Aversa

Bilancio, Fierro: “Niente Imu su prima casa e aggravi. Aumento Irpef è irrisorio”

Aversa – “Mai come quest’anno è stato oltremodo complicato riuscire a quadrare i conti oltre che laborioso in virtù di importanti innovazioni normative”. Lino Fierro, assessore alle Finanze, così commenta l’avvenuta approvazione in giunta del bilancio di previsione 2015 e continua: “Infatti, la redazione e l’approvazione in Giunta del bilancio afferente l’esercizio finanziario del 2015 ha risentito fortemente dell’impatto della normativa vigente in tema di armonizzazione dei sistemi contabili”.

“Anche se questa norma risale al 2011, – continua l’esponente della giunta guidata dal sindaco Giuseppe Sagliocco – entra in vigore a partire da questo esercizio finanziario. La prima novità prevista è stata l’attività di riaccertamento straordinario (dei residui attivi e passivi), che ha determinato un primo gap negativo da coprire nell’ambito del bilancio del 2015. Per noi questa voce ammonta ad 111,353,79 euro. Ma le novità hanno riguardato anche la necessità di istituire un fondo di svalutazioni dei crediti per ancorare il dato previsionale dell’ente alla effettiva capacità di incasso dello stesso, dando un primo approccio in termini di cassa al bilancio per l’annualità 2015. Siamo partiti da un bilancio cosiddetto ‘virtuale’ ed approdati ad uno reale per cassa”.

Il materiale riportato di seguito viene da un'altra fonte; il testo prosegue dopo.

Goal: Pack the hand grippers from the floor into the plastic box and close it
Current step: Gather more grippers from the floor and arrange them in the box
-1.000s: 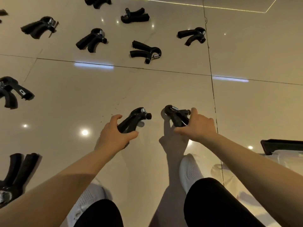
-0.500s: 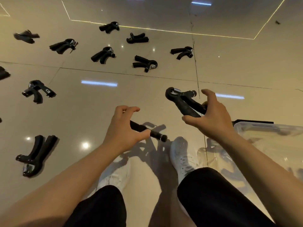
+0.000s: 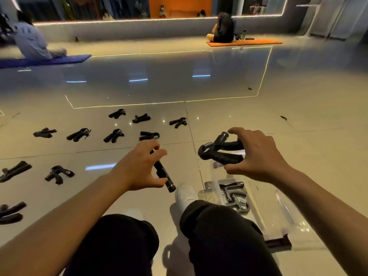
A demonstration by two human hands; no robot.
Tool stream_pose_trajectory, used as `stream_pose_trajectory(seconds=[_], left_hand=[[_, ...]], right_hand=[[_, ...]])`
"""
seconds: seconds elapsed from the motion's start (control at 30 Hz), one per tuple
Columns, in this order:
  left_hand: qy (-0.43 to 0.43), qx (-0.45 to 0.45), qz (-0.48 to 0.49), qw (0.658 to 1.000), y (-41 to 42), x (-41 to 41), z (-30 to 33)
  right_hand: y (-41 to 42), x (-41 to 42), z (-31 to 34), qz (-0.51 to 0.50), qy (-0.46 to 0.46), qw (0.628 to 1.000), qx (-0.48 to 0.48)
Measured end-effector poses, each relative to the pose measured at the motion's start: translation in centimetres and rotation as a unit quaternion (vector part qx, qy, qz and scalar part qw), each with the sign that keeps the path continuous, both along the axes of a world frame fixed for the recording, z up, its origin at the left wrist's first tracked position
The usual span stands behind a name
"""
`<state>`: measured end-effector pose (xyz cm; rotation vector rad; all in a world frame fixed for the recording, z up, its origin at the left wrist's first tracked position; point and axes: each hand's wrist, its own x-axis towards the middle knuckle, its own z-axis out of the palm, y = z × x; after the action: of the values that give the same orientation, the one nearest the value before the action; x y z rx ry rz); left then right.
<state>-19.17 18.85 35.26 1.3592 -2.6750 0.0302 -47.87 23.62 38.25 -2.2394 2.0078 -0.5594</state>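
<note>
Now both hands hold hand grippers w/ plastic box below right.

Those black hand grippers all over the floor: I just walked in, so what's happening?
A seated person is packing them. The left hand grips one black spring hand gripper; the right hand holds another gripper above the clear plastic box, which already contains some. Many more lie on the glossy tiled floor.

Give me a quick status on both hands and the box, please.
Left hand grips one gripper; right hand grips another, above the box. Box open, grippers inside. Nothing in the way.
</note>
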Motion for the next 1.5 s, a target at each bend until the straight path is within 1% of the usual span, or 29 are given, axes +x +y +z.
stream_pose_trajectory(seconds=[0.1, 0.2, 0.27, 0.33, 0.43, 0.53, 0.63, 0.7, 0.8, 0.9, 0.97, 1.03, 1.1, 1.2, 1.3, 1.4, 1.43, 1.47, 1.5], left_hand=[[-0.022, -0.006, -0.015, 1.0, 2.1, -2.0, 2.6], [-0.04, 0.02, -0.02, 0.999, 3.1, -3.8, 3.1], [-0.031, 0.045, -0.01, 0.998, 3.5, -4.9, 2.6], [-0.011, 0.071, -0.007, 0.997, 4.0, -5.8, 1.6], [-0.007, 0.107, -0.018, 0.994, 4.9, -7.1, -0.1], [-0.053, 0.103, -0.05, 0.992, 4.9, -8.3, -1.4], [-0.101, 0.118, -0.072, 0.985, 4.5, -10.2, -2.8], [-0.114, 0.141, -0.087, 0.98, 3.7, -11.4, -4.1], [-0.116, 0.167, -0.104, 0.974, 2.5, -13.3, -6.3], [-0.15, 0.139, -0.118, 0.972, 1.3, -14.5, -8.4], [-0.158, 0.086, -0.144, 0.973, 0.5, -14.5, -10.0], [-0.172, 0.059, -0.166, 0.969, -0.4, -14.2, -12.0], [-0.158, 0.064, -0.17, 0.971, -1.5, -13.4, -14.7], [-0.133, 0.086, -0.148, 0.976, -2.2, -13.2, -19.5], [-0.062, 0.111, -0.063, 0.99, -0.9, -13.5, -24.5], [0.018, 0.127, -0.001, 0.992, 2.3, -13.2, -28.5], [0.04, 0.121, 0.012, 0.992, 3.6, -13.1, -29.4], [0.055, 0.114, 0.03, 0.991, 4.8, -13.0, -30.1], [0.065, 0.11, 0.051, 0.99, 5.9, -13.0, -30.6]], right_hand=[[3.0, -1.5, 2.7, 0.0, 0.053, 0.999, 0.011], [5.0, -2.7, 4.4, -0.001, 0.113, 0.993, 0.018], [6.0, -3.2, 5.0, 0.009, 0.152, 0.988, 0.014], [6.5, -3.7, 5.2, 0.031, 0.189, 0.981, 0.031], [5.9, -4.4, 4.0, 0.075, 0.233, 0.965, 0.099], [4.4, -5.3, 0.0, 0.089, 0.271, 0.948, 0.143], [3.4, -6.7, -5.6, 0.079, 0.274, 0.939, 0.191], [2.7, -7.9, -8.5, 0.086, 0.281, 0.928, 0.228], [1.8, -10.0, -11.1, 0.102, 0.271, 0.915, 0.281], [0.7, -11.9, -13.1, 0.117, 0.27, 0.909, 0.296], [0.0, -12.7, -14.7, 0.115, 0.217, 0.912, 0.329], [-1.1, -13.0, -16.5, 0.123, 0.164, 0.907, 0.368], [-2.4, -12.9, -18.8, 0.143, 0.134, 0.895, 0.401], [-4.0, -12.9, -22.4, 0.166, 0.123, 0.876, 0.437], [-5.7, -13.6, -25.4, 0.188, 0.128, 0.852, 0.471], [-7.1, -14.7, -27.5, 0.2, 0.11, 0.822, 0.522], [-7.4, -15.1, -28.0, 0.202, 0.118, 0.811, 0.536], [-7.5, -15.5, -28.6, 0.207, 0.145, 0.8, 0.544], [-7.5, -15.7, -29.2, 0.216, 0.193, 0.789, 0.542]])
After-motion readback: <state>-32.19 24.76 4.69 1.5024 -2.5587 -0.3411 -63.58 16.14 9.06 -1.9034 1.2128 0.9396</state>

In pratica, si è dovuto fare i conti con la realtà cancellando dallo strumento contabile quelle che erano poste praticamente fittizie. Ecco, allora, di seguito, quanto fatto dall’amministrazione: “Le entrate dei ruoli scritte in bilancio sono state svalutate in base alla percentuale calcolata facendo riferimento all’ultimo quinquennio ed hanno determinato, l’iscrizione tra le poste del bilancio della spesa di un fondo svalutazione crediti pari ad 2.117.158,76 euro. Inoltre, si è verificata un’ulteriore riduzione dei trasferimenti erariali per 250mila euro dal Governo centrale per l’anno 2015, che sommati ai precedenti tagli afferenti l’ultimo triennio diventano 5 milioni di trasferimenti statali in meno dal 2012 ad oggi. Per l’effetto il vulnus da coprire era pari a 2.500.000 euro”.

Allora ci sono stati problemi? “Nonostante tutto, siamo riusciti a far quadrare i conti senza aggravare ulteriormente i cittadini: non applicando l’Imu sulla prima casa, evitando di tagliare i servizi primari, non abbiamo applicato la Tasi e non abbiamo incrementato la Tari. Siamo intervenuti solo sull’aliquota Irpef che dallo 0,5 è passata allo 0, 6 e mezzo per mille. Aliquota Irpef che grava solo sui titolari di reddito. Che, tradotto in termini economici, significa poco più di 5 euro al mese. La quadratura del cerchio è stata possibile anche con l’adeguamento dei contratti in essere con l’ente con una riduzione del 5%, oltre alla riduzione dei costi delle spese generali di funzionamento degli uffici. Questa manovra finanziaria è stata il frutto di un attività sinergica fra tutti i comparti dell’Ente e con l’ausilio a titolo gratuito della Kpmg”.